Fraudulently claiming to be the king was illegal in France. Usually the authorities let it slide—but when imposters gained a following or made threats, they were arrested and put on trail to expose their lies. Charles de Navarre was arrested in 1817, and after a disastrous trial, sent to jail. He died there in 1822.
From Italy came the globe-trotting and dapper “Baron de Richemont.” He soon had his own court, wrote his memoirs, and began pestering Marie-Thérèse and others with elegantly written manifestos. When a confused Marie-Thérèse refused to respond, he began to write her menacing, threatening letters.
In 1834, the Baron de Richemont was put on trial. One day, a man rose in court and interrupted the proceedings. “I am the bearer of a letter for the gentlemen of the jury written by the real Charles-Louis de Bourbon, the son of Louis XVI,” exclaimed the man. He then produced a letter, which he claimed was from the true Dauphin, who would soon be known throughout Europe as Karl Wilhelm Naundorff.
The Baron de Richemont was jailed but managed to escape a year later. For years, sightings of the Baron would be whispered throughout France. But it was his rival, Naundorff, who would become the most believed of all the imposters.
Naundorff came from Prussia and claimed to be a clockmaker. In reality, he had been imprisoned in Germany for counterfeiting money (he had also been accused of arson). Much like another famous imposter, Anna Anderson (who later claimed to be Anastasia Romanov), he was unable to fluently speak his supposed native language.
Like Anderson, Naundorff soon convinced many people who had known and loved the real Louis-Charles, including his nurse, a Versailles ladies’ maid, his father’s private secretary and a former Minister of Justice, that he was the Dauphin. Many of these people wrote to the Duchesse d’Angoulême vouching for Naundorff and suspiciously insisting she give him part of her fortune.
As she had done occasionally in the past, the Duchesse d’Angoulême sent a trusted friend to inspect the claimant. The friend reported back that Naundorff looked like a Bourbon, had handwriting like a Bourbon, and seemed sane. “I am certain that my sister would recognize me after ten minutes’ talk,” Naundorff wrote. “I propose that she should meet me; I demand it of her.” Again, the tormented Duchesse did nothing.
Naundorff was eventually arrested and banished to England, where he founded a spiritual sect and got himself arrested for attempting to build a powerful bomb.
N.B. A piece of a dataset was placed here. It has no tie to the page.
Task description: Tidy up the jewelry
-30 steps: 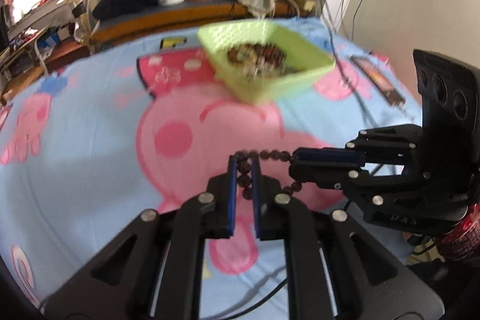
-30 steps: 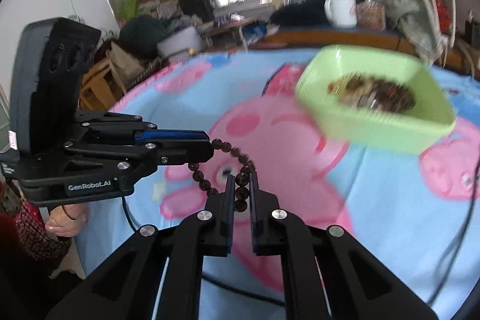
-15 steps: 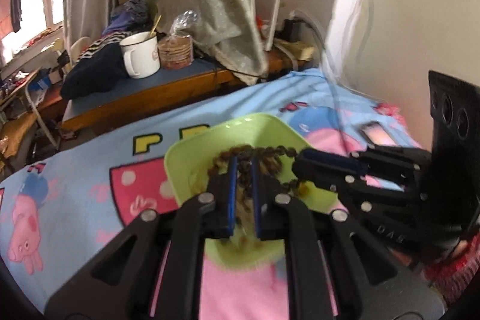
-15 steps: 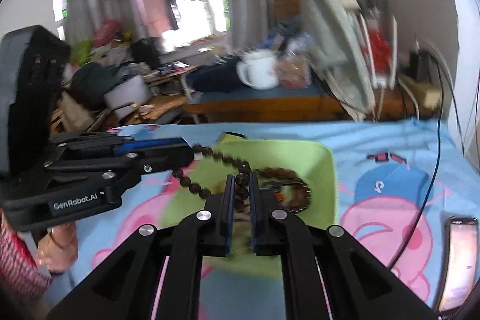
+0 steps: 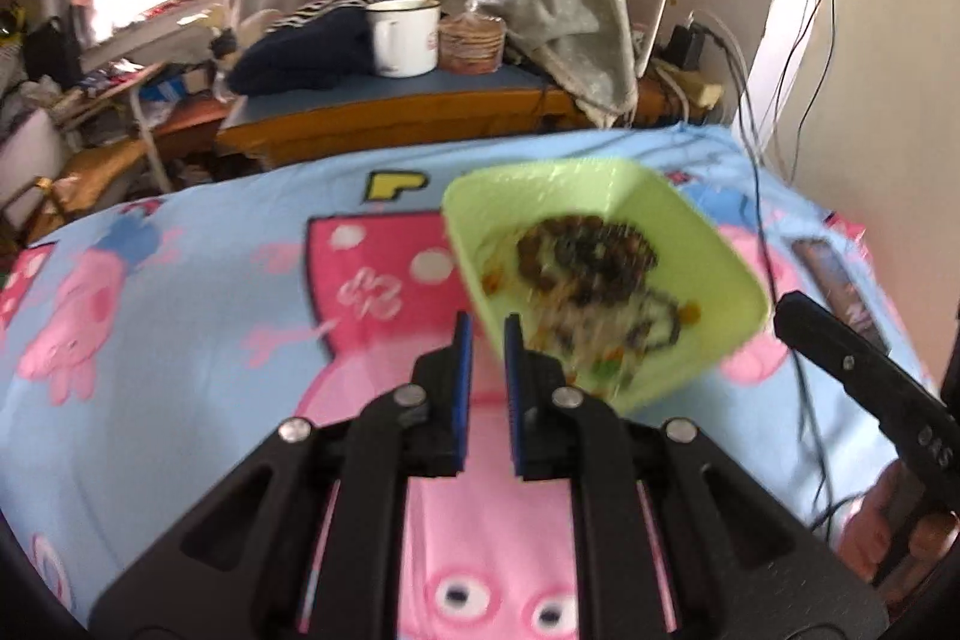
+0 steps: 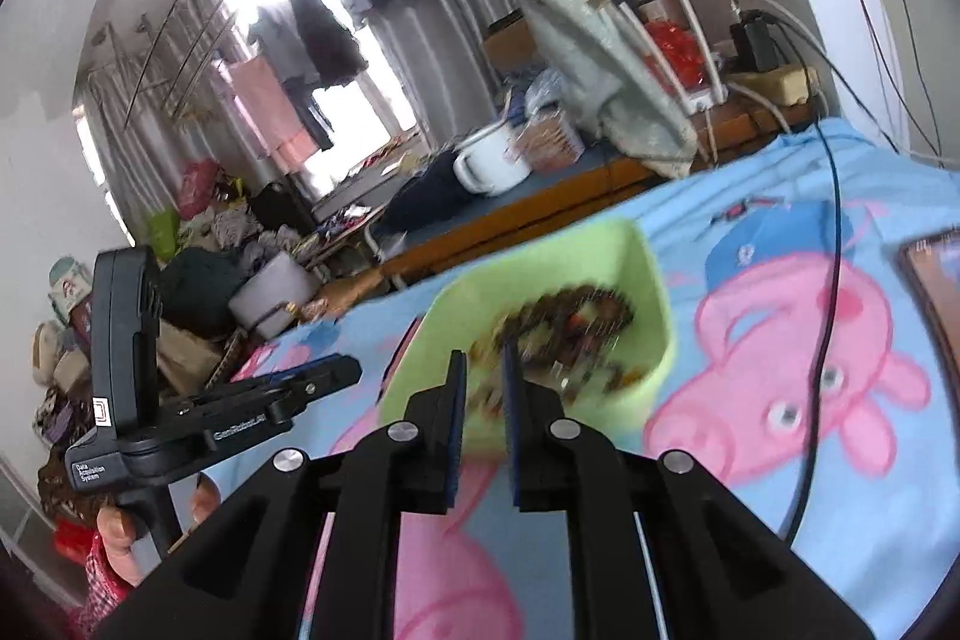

He died in Holland in 1845. Both his gravestone and death certificate identified him as Louis-Charles. When his rival Baron de Richemont died in 1853, his headstone also claimed the long-dead boy’s name as his own.
Naundorff’s children and grandchildren continued to try and legitimize his claims, mounting court battles up until the 1950s. In the 1990s, scientists used a lock of Naundorff’s hair to prove once and for all that he was not the lost Dauphin.
Through the centuries, the real Louis-Charles’ heart had quietly gone on a remarkable journey. The hard, calcified heart had been rescued, stolen, trampled during a later revolution, and miraculously rescued again, ending up in the royal crypt of St-Denis, where Louis XVI and Marie Antoinette lay. In 2000, a group of geneticists proved definitively that it was the heart of ten-year old Louis-Charles de France. It is now encrypted with honor in St-Denis.